I think I hear the cries: What a stuff-shirt! (Yes, that's the G-rated version cry after all the children might be reading this blog :-)

Many are as clueless if not unwilling to acknowledge the celebration of public irreverence in America. What was at one time formal and which received our full respect is now characterized by a brazen irreverence which does not remain behind at those events and ceremonies. A brazened casualness has come home to our marriages, families and homes and workplace driven my the cool gospel message of entertainment. Even church is a gathering of the casual not the holy as evidenced by our interactions and speech with one another. There's biblical principal which may well apply here. The apostle John wrote First John 4:

If a man says, “I love God,” and hates his brother, he is a liar; for he who doesn’t love his brother whom he has seen, how can he love God whom he has not seen? 4:21 This commandment we have from him, that he who loves God should also love his brother.

If men and women who can see each other fail to honor each other in different public gatherings to show respect towards each other how will they or why would they show respect to God whom they cannot see? Quizz: Check out the crassness with which people talk with each with words and mannerisms which just a few years ago were the stuff which came just before the fist blows. A quick review of movies or talk shows just fifteen years old will reveal these same changes.

Ironically, the earliest acknowledgment, capture and celebration of reverence was immediately after Adam and Eve disrespected and disobeyed God. Yet, they were no less aware of an innate need to seek and own the reestablishment of their respect towards God. They did not cover their nakedness from themselves as much as from God. Later, when God appeared to Moses in a burning bush Moses was reminded by God that Moses was standing in the presence of the Holy One and told him to remove his sandals. The Levitical priesthood who went before the congregation of the Lord acknowledged, captured and celebrated the Holy God of Israel in appearance and conduct in the tabernacle and later in the temple. Jesus in his very earliest days was readily identifiable by his appearance as a rabbi who acknowledged, captured and celebrated his relationship with His Father through his words and actions.

Lastly, the believers in Christ, also called the royal priesthood in the New Testament have put on, that is, clothed themselves with Christ.
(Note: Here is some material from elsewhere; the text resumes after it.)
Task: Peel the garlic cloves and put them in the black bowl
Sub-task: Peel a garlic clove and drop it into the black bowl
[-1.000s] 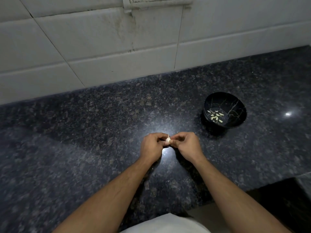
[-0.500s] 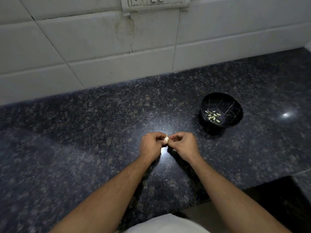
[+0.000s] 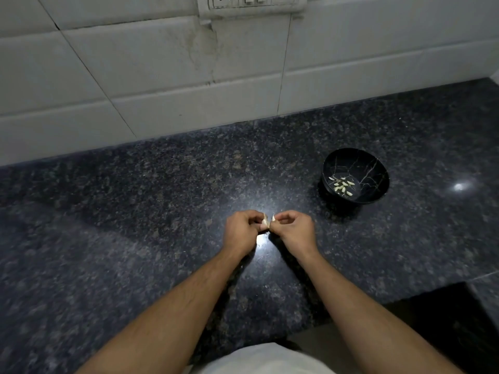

It is our clothing in Christ which sets the believer apart from the celebration of the casual in our culture. It makes the believer stand apart. They acknowledge, capture and celebrate the Living God Creator of heaven and earth in all that they say and do in work, worship and play. Each one of us came to be clothed with Christ when we finally confronted our dire, dejected, shameful and sinful condition. We were tired of a living a life filled with the casual without reverence. Jesus came that we might have life and have it abundantly. That's not just as a private faith secret of the heart, but through our public acknowledgment, capture and celebration of life with the indwelling of the Holy Spirit in the heart of those who openly put their trust and faith in Jesus, the Son of God. Rejoice, and again I say rejoice, said the apostle Paul.